-- Exercise --
Please return the listing below word for word, minus its pictures.
Start of Provided material
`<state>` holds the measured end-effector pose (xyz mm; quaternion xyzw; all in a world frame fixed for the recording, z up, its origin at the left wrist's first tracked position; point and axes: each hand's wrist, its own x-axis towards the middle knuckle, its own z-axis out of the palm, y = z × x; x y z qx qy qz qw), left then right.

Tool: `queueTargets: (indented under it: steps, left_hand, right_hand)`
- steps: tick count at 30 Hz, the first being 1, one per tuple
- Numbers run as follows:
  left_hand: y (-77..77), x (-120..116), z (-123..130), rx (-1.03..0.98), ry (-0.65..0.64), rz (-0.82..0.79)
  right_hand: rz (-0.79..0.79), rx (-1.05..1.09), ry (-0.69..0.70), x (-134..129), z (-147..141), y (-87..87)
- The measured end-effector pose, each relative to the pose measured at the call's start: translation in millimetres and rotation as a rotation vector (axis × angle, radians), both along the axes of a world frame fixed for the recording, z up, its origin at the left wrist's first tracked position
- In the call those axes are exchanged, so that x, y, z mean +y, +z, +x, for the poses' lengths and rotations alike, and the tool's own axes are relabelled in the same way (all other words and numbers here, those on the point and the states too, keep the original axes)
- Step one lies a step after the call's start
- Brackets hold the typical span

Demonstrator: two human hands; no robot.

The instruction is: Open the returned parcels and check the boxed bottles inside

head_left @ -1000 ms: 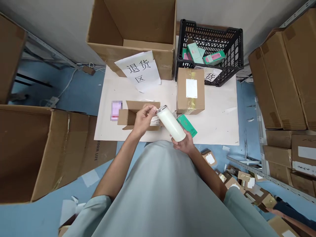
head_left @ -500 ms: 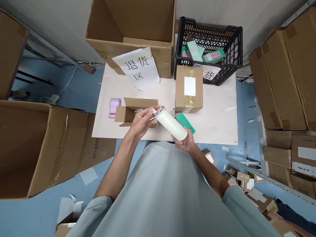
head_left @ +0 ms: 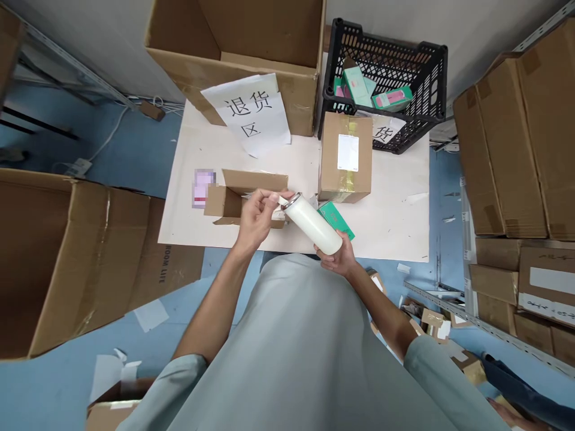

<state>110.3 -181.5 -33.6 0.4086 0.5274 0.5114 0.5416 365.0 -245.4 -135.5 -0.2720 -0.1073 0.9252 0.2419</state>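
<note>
A white tumbler [head_left: 313, 225] with a metal rim lies tilted across the space in front of my body, its rim end up and to the left. My right hand [head_left: 338, 256] wraps round its lower end. At the rim, my left hand [head_left: 259, 216] pinches a small white piece [head_left: 283, 200] that sticks out from the top; its exact kind is unclear. Behind my left hand stands an open small cardboard box [head_left: 232, 203], partly hidden by the fingers. A green box [head_left: 336, 219] lies on the table, half covered by the tumbler.
On the white table [head_left: 395, 221] stand a taped carton [head_left: 345, 157], a black crate [head_left: 386, 72] holding several green boxes, and a large open carton [head_left: 251, 78] with a paper sign [head_left: 251, 114]. Big cartons flank both sides. Another person's hand [head_left: 510, 413] shows at bottom right.
The view has shifted slightly. My left fingers have drawn a little closer together at the tumbler's rim; my right hand keeps its grip on the lower end.
</note>
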Motion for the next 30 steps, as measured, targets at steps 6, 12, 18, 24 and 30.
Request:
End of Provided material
-- Answer to the problem --
`<state>` holds the measured end-effector pose (xyz mm; quaternion xyzw; all in a world frame fixed for the recording, z up, its origin at the left wrist's first tracked position; point and axes: each hand's wrist, its own x-axis towards the middle knuckle, its own z-axis out of the palm, y = z × x; x y z qx qy qz qw), left then right.

Tool: `queueTargets: (indented under it: steps, left_hand, right_hand)`
- steps: tick count at 30 Hz, the first being 1, one per tuple
- Numbers run as follows:
  left_hand: y (-77..77), x (-120..116), z (-123..130), rx (-1.03..0.98), ry (-0.65..0.64), rz (-0.82..0.79)
  right_hand: rz (-0.79..0.79), rx (-1.05..1.09), ry (-0.69..0.70), x (-134..129), z (-147..141), y (-87..87)
- The measured end-effector pose, each relative to the pose measured at the call's start: translation in millimetres and rotation as a rotation vector (axis × angle, radians), both along the axes of a world frame fixed for the recording, z up, its origin at the left wrist's first tracked position
- In the call those axes are exchanged, so that x, y, z mean +y, +z, +x, for the poses' lengths and rotations alike, and the tool's own axes are relabelled in the same way (all other words and numbers here, those on the point and the states too, keep the original axes)
- Step one lies a step after the call's start
- Brackets hold the typical span

Demonstrator: two human hands; no robot.

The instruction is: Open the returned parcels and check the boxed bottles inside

head_left @ -1000 ms: 
head_left @ -500 ms: 
head_left @ +0 ms: 

<state>110.3 -181.5 -33.6 0.4086 0.5274 0.5114 0.5416 365.0 -245.4 -135.5 -0.2720 -0.1073 0.9252 0.2419</state>
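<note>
A white tumbler [head_left: 313, 225] with a metal rim lies tilted across the space in front of my body, its rim end up and to the left. My right hand [head_left: 338, 256] wraps round its lower end. At the rim, my left hand [head_left: 259, 216] pinches a small white piece [head_left: 283, 200] that sticks out from the top; its exact kind is unclear. Behind my left hand stands an open small cardboard box [head_left: 232, 203], partly hidden by the fingers. A green box [head_left: 336, 219] lies on the table, half covered by the tumbler.
On the white table [head_left: 395, 221] stand a taped carton [head_left: 345, 157], a black crate [head_left: 386, 72] holding several green boxes, and a large open carton [head_left: 251, 78] with a paper sign [head_left: 251, 114]. Big cartons flank both sides. Another person's hand [head_left: 510, 413] shows at bottom right.
The view has shifted slightly. My left fingers have drawn a little closer together at the tumbler's rim; my right hand keeps its grip on the lower end.
</note>
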Motion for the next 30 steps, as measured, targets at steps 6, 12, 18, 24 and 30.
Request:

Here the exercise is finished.